A look inside the text of the letter as reproduced by OPR shows the Cali 7 willing to misconstrue history in order to further their objectives.  The misconstructions include citing various California voter initiatives without mention of constitutional issues which subsequently voided some of those votes, and a willful conflating of possible California online-poker market entrant PokerStars with the nine-digit frauds conducted by two other US-facing online-poker companies, Full Tilt and Absolute Poker.  The intent of the conflation is a blatant attempt to smear PokerStars reputation by inferring consumer fraud by the online giant where none has ever existed, or even been claimed.

Here’s an excerpt from the tribes’ letter to Rep.
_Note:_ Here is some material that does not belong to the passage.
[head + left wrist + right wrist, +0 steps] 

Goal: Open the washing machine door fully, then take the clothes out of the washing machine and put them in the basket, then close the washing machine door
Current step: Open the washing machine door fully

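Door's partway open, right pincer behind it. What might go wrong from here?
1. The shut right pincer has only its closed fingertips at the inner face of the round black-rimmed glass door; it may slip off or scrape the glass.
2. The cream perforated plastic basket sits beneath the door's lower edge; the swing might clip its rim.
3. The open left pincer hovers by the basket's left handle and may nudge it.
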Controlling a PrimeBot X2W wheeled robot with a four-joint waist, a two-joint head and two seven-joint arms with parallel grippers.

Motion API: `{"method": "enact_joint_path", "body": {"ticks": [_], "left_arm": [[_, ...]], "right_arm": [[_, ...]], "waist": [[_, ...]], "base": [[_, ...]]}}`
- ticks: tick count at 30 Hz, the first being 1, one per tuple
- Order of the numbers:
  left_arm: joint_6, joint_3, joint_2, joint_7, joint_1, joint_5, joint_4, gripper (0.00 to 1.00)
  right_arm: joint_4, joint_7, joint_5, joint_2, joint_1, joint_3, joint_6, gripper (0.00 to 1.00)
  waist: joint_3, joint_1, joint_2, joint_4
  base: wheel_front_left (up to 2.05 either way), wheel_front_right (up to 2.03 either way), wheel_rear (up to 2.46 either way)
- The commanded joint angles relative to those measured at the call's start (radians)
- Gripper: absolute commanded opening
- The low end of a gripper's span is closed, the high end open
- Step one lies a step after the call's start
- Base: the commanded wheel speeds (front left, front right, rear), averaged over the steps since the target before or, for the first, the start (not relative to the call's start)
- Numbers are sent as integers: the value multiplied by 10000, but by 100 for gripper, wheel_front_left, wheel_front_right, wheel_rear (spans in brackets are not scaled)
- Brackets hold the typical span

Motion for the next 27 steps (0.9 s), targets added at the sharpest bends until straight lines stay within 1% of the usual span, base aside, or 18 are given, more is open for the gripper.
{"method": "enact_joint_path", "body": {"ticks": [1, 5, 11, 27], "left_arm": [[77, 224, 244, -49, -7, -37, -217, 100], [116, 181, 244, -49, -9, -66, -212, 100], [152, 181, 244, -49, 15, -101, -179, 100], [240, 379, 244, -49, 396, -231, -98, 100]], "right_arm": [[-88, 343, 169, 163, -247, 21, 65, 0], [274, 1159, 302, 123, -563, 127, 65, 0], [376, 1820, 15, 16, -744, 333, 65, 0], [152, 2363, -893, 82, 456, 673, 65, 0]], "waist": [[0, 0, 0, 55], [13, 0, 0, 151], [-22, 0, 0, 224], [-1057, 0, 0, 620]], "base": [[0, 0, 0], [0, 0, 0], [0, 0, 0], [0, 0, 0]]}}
Jones-Sawyer, illustrating the smear tactics at work:

… Additionally, California has an important public policy interest in ensuring that gaming licenses are not issued to persons or entities that have engaged in any form of unlawful or unauthorized gaming. It is crucial that any internet poker bill protect this public policy interest in order to instill public trust and confidence in the integrity, fairness, and legitimacy of state-sanctioned internet poker. This public trust was undermined by unscrupulous entities and brands that, according to a 2011 indictment by the United States Department of Justice, accepted bets in violation of U.S. laws and defrauded poker players of over $300 million.

Just a few years ago, three major online poker operators – Absolute Poker, Full Tilt Poker, and PokerStars – had their websites seized and shut down by the FBI on allegations that, from at least November 2006 through March 2011, those operators violated the Unlawful Internet Gambling Enforcement Act (UIGEA) and the Illegal Gambling Business Act. Each of those firms continued to grow their companies and their brands by unlawfully accepting bets from U.S. players after December 31, 2006, the effective date of the UIGEA. Criminal indictments were handed down against certain owners and senior officers. In the end, these presumed violators negotiated a settlement with the U.S. Government for $731 million, rather than risk the looming possibility of criminal convictions – which certainly would have prevented those firms from obtaining gaming licenses in U.S. jurisdictions. …

The letter goes on from there to discuss neighboring state Nevada’s inclusion of a similar bad-actor code, which again was a protectionist measure jammed into the process by Nevada’s casino industry.

However, as one can see from the above, the tribes intentionally mislead by failing to mention that PokerStars was not involved at all in the alleged $300 million fraud against players, which was perpetrated by the owners and operators of the other two “Black Friday” companies, Full Tilt and Absolute Poker (which also included UltimateBet / UB.com).

In fact, the larger share of that defrauded money was actually returned to defrauded players by PokerStars through its acquisition of Full Tilt, as part of its 2012 settlement with the US Department of Justice.  PokerStars admitted no wrongdoing in its settlement, and a late-2011 opinion by US Attorney General Eric Holder clarified that the core activity offered by PokerStars — online poker — was legal to play by US citizens under federal law.

The ongoing hardline tactics of the Cali 7 tribes continues unabated despite widespread evidence that the coalition’s stance is a losing one — only through compromise with other and more diverse gaming interests does any online-poker regulatory bill stand a chance of passage.  The coalition’s extreme tactics may even indicate that the various bills injected into the state’s legislative process in recent years are nothing more than a complex ruse, designed to stymie the advance of online poker in California while furthering these tribes’ other financial interests.